Better binding informatics of delta variants (B.1.617.2) with ACE2 than wild, D614G or N501Y CoV-2 is fully blocked by 84 amino-acid cut of wild spike

ABSTRACT

Background and objective The B.1.617.2 known as the Delta-variant harbors diverse Spike-mutations with developed transmissibility and immune-evasion more than wild/D614G/N501Y variants. The Delta-variant claimed comparatively a large number of lives globally. In the present study, the binding-affinities of these variants’ spikes to the human lung-ACE2 were investigated. Further, a certain portion of the spike-protein with a desired mutation was tested in-silico to block the ACE2. Methods Structure of spike-variants were retrieved from PDB/GISAID and used for homology-modeling (SWISS-MODEL). A different combination of spike-ACE2 binding 11 or competitive blind-docking was performed using the Haddock 2.4 web-server. Eventually, two cut-segments (84 amino-acid of wild-spike, 432–516 Cut1) and its mutant T500S;Cut 2 were screened (Swiss-model Expasy-server) as blocker/inhibitor of all spike-variants (PyMOL-V2.2.2). Results It is shown that the stability and energy of the Delta binding-affinity to ACE2 is far more than others. The number H-bonding (5), their lengths (1.7 Å-2.8 Å) and energy, Van-der-Walls energy, Haddock-score were highly favorable for more stable-binding of Delta-RBD to ACE2. The Ramachandran-plot (Zlab/UMassMed Bioinfo) data supports this. We observed the best Haddock score as −120.8±2.6 for Delta with Van-der-Walls and electrostatic-energy as −62.9 and −208.7, respectively.
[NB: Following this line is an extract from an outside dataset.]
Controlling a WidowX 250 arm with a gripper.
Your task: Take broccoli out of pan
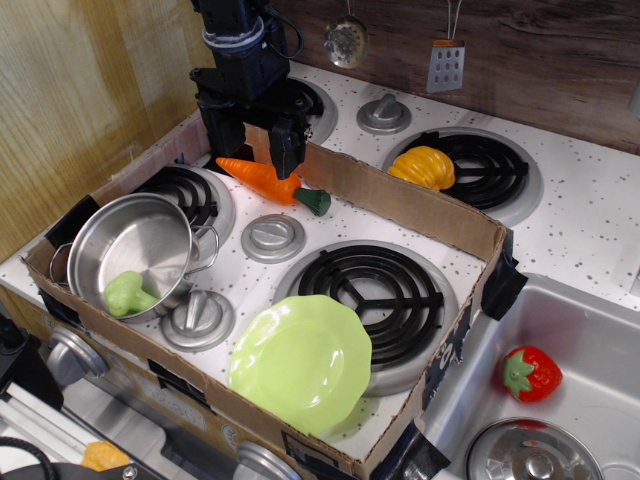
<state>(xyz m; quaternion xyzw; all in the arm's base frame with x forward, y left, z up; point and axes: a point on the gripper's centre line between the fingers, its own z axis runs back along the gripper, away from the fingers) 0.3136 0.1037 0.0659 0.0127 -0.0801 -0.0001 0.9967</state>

The highest binding-affinity (ΔG) was −10.7 kcal/mol. Its THR500 and GLN506 strongly bind with the LYS353 of ACE2. The Cut1 and its mutant T500S completely blocked Delta-spike binding to ACE2 with ΔG -8.4 and −10.6 kcal/mol, respectively. But during the comparison between 2 Cuts, Cut1 showed better results. Conclusions Fractioned spike-protein from the conserved Receptor-Binding-Domain (RBD) could universally block the virus at entry-level, thus completely protecting any intercellular metabolism. Bioinformatics is an emerging field for screening of some drug/therapeutic targets from numerous options, minimizing time and expenses.